Data is available here, using multiplot script from here.

plot1 <- ggplot(pt.indig, aes(x=agecat, fill=gender)) +
   geom_bar(position="dodge") +
   scale_fill_brewer("Gender", palette="Set1") + 
   scale_y_continuous(breaks=c(0:10), minor_breaks=NULL) + coord_flip() +
   labs(y="Indigenous Patients", x=NULL) + coord_flip() +
   theme_bw() + theme(axis.text.y=element_text(hjust=-0.1))
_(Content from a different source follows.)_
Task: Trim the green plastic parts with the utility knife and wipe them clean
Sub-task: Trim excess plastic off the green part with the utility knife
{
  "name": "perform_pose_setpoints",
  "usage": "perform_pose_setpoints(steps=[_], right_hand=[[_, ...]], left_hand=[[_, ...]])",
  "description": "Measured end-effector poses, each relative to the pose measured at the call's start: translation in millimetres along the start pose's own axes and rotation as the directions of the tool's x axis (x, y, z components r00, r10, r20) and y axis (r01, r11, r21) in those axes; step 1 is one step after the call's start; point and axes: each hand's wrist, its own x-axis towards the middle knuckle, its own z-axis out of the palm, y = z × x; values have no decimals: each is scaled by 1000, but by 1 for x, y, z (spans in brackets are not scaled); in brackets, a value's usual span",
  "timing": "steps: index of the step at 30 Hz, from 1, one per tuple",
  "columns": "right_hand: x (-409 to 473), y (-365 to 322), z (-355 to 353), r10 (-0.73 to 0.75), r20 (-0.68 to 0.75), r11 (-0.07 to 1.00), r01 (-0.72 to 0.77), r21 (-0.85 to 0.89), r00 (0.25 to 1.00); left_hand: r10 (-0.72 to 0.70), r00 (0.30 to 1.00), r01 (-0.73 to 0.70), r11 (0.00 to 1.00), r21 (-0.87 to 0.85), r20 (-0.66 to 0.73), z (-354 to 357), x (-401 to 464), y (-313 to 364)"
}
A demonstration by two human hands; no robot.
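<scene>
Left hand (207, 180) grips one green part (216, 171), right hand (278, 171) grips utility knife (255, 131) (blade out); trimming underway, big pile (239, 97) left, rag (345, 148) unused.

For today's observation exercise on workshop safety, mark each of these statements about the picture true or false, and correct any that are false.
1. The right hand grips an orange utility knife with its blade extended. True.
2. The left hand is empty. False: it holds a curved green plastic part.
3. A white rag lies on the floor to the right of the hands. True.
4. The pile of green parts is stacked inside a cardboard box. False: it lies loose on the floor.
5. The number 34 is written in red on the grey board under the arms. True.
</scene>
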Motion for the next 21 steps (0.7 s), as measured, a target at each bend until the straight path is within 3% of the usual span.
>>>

plot2 <- ggplot(pt.nind, aes(x=agecat, fill=gender)) + 
   geom_bar(aes(y=..count..*(-1)), position="dodge") +
   scale_fill_brewer(palette="Set1") + coord_flip() + 
   scale_y_continuous(breaks=seq(-11,0,1), labels=abs(seq(-11,0,1))) +
   labs(x=NULL, y="Non-Indigenous Patients") + 
   theme(legend.position="none", axis.text.y=element_blank(), axis.ticks.y=element_blank())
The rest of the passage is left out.